Abstract: Stochastic variance-reduced gradient (SVRG) algorithms have been shown to work favorably in solving large-scale learning problems. Despite the remarkable success, the stochastic gradient complexity of SVRG-type algorithms usually scales linearly with data size and thus could still be expensive for huge data. To address this deficiency, we propose a hybrid stochastic-deterministic minibatch proximal gradient (HSDMPG) algorithm for strongly-convex problems that enjoys provably improved data-size-independent complexity guarantees.

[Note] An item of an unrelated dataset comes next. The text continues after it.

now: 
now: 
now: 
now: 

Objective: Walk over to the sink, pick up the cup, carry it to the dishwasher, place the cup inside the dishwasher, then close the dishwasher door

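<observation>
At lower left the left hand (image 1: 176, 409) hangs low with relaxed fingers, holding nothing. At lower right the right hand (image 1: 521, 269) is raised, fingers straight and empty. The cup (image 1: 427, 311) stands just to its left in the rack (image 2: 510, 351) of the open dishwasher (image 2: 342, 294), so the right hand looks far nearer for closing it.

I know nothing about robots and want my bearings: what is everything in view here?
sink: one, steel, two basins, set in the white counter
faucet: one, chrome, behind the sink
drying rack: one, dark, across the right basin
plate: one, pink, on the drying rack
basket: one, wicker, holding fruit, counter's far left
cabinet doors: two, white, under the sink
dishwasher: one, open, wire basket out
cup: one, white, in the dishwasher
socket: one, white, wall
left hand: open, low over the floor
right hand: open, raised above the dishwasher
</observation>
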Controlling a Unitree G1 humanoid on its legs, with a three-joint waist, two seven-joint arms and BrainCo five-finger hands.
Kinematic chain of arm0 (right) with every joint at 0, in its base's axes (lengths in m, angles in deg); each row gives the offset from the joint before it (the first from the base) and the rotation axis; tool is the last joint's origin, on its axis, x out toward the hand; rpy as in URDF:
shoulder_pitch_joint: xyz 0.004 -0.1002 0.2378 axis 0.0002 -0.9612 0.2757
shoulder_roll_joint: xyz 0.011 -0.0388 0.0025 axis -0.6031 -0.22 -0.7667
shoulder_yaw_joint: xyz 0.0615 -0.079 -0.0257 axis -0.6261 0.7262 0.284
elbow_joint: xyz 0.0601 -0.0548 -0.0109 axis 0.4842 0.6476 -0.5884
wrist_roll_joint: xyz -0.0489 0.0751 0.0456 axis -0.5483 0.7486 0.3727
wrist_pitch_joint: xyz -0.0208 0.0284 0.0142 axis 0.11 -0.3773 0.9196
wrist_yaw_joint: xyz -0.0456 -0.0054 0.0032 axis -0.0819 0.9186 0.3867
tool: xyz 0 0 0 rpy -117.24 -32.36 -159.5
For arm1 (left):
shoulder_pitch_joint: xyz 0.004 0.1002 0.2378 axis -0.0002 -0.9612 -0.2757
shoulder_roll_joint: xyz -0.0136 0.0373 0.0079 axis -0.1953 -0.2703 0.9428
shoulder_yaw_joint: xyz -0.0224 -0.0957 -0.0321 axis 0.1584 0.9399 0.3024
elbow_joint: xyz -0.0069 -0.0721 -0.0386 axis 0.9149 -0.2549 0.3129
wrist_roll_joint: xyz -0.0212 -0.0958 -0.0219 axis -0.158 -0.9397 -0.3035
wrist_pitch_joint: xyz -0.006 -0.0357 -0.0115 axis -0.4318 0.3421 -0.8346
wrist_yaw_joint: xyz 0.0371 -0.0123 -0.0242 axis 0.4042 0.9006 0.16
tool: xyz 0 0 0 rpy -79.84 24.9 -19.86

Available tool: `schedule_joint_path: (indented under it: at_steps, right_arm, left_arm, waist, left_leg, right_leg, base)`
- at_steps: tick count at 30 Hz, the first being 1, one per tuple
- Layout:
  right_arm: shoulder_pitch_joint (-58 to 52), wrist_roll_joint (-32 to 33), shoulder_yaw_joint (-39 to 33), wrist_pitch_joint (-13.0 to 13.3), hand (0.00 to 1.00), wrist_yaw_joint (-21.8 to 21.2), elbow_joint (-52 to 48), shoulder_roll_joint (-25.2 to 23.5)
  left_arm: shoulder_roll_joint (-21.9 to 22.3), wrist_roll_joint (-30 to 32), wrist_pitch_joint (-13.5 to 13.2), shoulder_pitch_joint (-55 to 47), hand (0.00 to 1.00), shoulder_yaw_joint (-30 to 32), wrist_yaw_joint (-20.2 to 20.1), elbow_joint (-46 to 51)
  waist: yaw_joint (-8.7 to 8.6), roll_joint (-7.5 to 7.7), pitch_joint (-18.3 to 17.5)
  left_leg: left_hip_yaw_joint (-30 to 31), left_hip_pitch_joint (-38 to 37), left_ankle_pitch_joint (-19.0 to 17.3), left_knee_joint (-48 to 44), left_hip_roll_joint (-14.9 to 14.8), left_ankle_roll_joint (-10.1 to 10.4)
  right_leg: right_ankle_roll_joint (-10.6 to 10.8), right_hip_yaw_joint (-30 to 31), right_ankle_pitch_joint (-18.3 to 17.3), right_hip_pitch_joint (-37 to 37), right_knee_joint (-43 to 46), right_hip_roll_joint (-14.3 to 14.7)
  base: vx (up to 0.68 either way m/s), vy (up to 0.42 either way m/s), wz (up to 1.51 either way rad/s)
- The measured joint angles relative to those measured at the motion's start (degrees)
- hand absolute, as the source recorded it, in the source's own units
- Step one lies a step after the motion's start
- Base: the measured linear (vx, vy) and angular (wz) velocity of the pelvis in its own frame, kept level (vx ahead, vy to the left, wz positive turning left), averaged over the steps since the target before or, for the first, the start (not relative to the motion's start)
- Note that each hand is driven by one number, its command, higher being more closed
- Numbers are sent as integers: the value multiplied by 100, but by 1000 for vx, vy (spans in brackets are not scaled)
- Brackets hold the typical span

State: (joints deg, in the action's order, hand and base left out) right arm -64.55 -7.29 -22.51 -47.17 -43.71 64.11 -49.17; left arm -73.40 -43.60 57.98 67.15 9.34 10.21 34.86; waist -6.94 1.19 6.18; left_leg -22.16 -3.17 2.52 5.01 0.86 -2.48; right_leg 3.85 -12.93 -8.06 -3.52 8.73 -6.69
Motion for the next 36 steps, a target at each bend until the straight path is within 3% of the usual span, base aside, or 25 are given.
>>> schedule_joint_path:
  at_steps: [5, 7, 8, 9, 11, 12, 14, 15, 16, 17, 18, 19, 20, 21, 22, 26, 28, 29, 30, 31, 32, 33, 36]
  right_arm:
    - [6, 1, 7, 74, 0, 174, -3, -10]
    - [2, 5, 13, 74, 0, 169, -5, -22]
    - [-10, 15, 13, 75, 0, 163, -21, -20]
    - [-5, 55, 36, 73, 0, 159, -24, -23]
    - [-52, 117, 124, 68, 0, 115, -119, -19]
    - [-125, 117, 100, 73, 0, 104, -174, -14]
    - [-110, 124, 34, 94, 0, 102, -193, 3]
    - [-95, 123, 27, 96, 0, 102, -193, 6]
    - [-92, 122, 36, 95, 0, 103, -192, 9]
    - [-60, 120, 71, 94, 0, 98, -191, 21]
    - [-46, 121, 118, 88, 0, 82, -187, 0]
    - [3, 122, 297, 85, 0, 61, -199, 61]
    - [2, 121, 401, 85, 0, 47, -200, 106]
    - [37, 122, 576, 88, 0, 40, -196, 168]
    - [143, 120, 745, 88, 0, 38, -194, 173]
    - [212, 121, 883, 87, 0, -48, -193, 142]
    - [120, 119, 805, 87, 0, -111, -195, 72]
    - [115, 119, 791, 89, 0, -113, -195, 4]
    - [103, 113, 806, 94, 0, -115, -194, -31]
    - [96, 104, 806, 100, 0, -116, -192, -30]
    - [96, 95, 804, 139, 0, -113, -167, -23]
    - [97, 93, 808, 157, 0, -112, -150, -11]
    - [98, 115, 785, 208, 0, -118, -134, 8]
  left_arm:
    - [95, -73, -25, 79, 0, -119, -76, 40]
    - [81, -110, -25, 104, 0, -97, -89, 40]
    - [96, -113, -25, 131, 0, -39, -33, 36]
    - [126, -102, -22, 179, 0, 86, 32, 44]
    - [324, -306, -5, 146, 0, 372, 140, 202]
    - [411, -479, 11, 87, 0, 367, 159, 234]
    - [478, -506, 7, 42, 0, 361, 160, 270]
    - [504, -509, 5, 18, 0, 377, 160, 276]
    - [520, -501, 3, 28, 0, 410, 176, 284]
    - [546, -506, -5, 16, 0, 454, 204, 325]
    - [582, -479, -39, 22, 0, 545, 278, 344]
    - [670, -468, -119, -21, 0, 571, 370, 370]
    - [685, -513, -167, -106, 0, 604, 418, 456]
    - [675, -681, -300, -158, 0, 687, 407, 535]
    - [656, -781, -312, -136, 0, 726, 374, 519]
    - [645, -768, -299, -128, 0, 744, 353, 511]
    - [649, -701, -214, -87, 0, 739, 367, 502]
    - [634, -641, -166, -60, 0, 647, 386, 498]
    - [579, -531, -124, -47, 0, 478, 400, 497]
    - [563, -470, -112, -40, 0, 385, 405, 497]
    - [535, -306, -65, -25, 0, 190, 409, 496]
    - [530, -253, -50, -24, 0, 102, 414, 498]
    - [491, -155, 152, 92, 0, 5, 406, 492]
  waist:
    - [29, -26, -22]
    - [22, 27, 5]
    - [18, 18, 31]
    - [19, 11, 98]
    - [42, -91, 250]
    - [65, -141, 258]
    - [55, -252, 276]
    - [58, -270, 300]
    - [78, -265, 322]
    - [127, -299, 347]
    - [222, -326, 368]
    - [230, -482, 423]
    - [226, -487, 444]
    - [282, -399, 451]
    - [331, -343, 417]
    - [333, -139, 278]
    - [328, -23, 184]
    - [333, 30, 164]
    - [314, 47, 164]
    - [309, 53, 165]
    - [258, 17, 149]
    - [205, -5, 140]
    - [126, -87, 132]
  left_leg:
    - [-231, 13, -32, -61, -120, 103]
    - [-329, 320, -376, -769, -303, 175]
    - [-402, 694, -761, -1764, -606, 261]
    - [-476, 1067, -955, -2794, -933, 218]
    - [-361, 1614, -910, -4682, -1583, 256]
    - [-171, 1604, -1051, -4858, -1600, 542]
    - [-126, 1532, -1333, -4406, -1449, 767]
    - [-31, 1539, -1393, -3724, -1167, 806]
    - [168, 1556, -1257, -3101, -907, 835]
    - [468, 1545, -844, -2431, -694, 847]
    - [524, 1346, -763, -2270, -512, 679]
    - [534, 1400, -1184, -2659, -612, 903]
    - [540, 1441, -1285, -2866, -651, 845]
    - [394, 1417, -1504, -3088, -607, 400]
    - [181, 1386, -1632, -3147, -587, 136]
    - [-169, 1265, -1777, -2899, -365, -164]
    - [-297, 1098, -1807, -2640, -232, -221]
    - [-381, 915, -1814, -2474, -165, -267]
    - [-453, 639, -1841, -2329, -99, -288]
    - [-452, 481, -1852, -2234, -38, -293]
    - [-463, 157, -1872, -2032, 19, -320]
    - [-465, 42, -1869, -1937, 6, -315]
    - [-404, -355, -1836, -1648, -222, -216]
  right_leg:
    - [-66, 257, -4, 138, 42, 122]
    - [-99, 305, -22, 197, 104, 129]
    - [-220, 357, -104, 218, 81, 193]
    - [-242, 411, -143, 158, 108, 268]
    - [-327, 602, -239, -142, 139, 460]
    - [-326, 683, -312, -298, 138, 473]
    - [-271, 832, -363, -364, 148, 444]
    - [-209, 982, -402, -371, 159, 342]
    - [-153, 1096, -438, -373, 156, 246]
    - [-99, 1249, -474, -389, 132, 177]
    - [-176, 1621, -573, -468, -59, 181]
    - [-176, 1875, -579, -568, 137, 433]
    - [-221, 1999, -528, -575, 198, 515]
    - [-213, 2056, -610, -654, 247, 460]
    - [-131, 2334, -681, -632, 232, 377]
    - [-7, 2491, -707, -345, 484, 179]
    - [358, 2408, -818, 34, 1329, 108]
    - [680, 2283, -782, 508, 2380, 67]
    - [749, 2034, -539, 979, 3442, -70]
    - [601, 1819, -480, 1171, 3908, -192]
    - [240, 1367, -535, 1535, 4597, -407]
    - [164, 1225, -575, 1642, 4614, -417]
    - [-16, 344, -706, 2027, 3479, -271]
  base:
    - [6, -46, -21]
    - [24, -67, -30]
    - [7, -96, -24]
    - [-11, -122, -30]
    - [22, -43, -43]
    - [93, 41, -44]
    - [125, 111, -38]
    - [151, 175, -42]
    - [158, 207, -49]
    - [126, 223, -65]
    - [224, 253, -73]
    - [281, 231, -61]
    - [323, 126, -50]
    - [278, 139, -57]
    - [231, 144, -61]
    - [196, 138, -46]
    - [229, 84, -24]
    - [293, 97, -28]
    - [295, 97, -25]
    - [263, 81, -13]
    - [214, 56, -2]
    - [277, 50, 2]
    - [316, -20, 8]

More precisely, for quadratic loss $F(\wm)$ of $n$ components, we prove that HSDMPG can attain an $\epsilon$-optimization-error $E[F(\theta)-F(\theta^*)] \leq \epsilon$ within $\mathcal{O}\Big(\!\frac{\kappa^{1.5}}{\epsilon^{0.25}}\! \log^{\!1.5}\!\!\big(\frac{1}{\epsilon}\big) \wedge \Big(\!\kappa \sqrt{n} \log^2\!\!\big(\frac{1}{\epsilon}\big) \!+\! \frac{\kappa^3}{n^{1.5}\epsilon} \!\Big)\!\Big)$ stochastic gradient evaluations, where $\kappa$ is condition number. For generic strongly convex loss functions, we prove a nearly identical complexity bound though at the cost of slightly increased logarithmic factors. For large-scale learning problems, our complexity bounds are superior to those of the prior state-of-the-art SVRG algorithms with or without dependence on data size. Particularly, in the case of $\epsilon\!=\!\mathcal{O}\big(1/\sqrt{n}\big)$ which is at the order of intrinsic excess error bound of a learning model and thus sufficient for generalization, the stochastic gradient complexity bounds of HSDMPG~for quadratic and generic loss functions are respectively $\mathcal{O} (n^{0.875}\log^{1.5}(n))$ and $\mathcal{O} (n^{0.875}\log^{2.25}(n))$, which to our best knowledge, for the first time achieve optimal generalization in less than a single pass over data. Extensive numerical results demonstrate the computational advantages of our algorithm over the prior ones.